### Problem details
Only the lines from the one that contains "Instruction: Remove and" to the end of the material below are wanted, each duplicated exactly.

### Information
· · · · · · ·

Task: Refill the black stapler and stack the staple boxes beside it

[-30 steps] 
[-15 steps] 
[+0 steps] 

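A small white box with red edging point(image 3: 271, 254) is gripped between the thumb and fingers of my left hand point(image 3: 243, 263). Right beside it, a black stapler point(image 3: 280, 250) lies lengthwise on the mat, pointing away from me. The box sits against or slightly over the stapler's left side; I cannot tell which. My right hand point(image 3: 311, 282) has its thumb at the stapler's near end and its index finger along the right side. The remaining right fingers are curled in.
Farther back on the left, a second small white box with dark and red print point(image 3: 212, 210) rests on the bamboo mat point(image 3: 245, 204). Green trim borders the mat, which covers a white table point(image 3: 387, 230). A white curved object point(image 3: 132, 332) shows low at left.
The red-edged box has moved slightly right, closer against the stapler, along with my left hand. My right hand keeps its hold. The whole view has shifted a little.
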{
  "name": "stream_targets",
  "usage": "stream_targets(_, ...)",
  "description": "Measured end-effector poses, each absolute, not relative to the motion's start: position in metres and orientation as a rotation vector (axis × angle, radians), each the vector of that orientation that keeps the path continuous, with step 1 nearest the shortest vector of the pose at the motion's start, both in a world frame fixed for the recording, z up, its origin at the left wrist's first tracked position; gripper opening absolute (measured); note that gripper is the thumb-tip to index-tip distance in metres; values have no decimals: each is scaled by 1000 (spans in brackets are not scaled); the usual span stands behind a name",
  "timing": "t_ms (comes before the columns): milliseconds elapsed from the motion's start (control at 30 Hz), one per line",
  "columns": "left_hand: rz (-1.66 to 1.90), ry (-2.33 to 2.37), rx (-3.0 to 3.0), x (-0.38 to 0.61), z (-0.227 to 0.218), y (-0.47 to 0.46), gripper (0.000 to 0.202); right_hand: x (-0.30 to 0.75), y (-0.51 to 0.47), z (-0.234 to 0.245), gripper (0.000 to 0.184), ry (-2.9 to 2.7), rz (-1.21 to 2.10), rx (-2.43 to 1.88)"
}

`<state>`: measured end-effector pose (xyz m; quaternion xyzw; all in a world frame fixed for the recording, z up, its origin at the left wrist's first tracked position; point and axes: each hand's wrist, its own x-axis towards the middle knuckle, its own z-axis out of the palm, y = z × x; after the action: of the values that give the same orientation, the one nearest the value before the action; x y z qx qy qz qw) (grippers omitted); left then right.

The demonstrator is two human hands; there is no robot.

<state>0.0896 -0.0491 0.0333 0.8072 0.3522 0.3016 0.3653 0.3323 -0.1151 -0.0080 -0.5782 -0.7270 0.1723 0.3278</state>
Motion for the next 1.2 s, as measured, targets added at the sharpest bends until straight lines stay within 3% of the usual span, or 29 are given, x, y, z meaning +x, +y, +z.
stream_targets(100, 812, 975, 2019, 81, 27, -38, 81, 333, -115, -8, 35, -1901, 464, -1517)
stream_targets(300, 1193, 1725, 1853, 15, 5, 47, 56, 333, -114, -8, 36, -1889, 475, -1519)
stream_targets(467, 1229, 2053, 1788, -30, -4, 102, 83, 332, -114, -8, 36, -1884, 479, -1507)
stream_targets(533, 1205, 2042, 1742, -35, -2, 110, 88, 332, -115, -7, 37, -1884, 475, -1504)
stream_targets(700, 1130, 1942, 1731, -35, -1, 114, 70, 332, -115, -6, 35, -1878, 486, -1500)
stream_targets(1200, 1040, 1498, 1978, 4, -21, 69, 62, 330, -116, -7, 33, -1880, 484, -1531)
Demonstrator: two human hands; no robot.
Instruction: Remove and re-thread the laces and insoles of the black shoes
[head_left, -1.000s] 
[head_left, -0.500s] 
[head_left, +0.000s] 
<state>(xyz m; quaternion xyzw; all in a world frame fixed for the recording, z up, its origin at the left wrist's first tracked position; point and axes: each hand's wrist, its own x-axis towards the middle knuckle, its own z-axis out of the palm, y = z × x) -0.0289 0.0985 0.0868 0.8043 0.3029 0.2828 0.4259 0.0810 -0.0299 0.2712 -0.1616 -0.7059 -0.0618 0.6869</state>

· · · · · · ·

### Written response
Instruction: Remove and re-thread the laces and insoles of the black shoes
[head_left, -1.000s] 
[head_left, -0.500s] 
[head_left, +0.000s] 
<state>(xyz m; quaternion xyzw; all in a world frame fixed for the recording, z up, its origin at the left wrist's first tracked position; point and axes: each hand's wrist, its own x-axis towards the middle knuckle, its own z-axis out of the palm, y = z × x) -0.0289 0.0985 0.0868 0.8043 0.3029 0.2828 0.4259 0.0810 -0.0299 0.2712 -0.1616 -0.7059 -0.0618 0.6869</state>

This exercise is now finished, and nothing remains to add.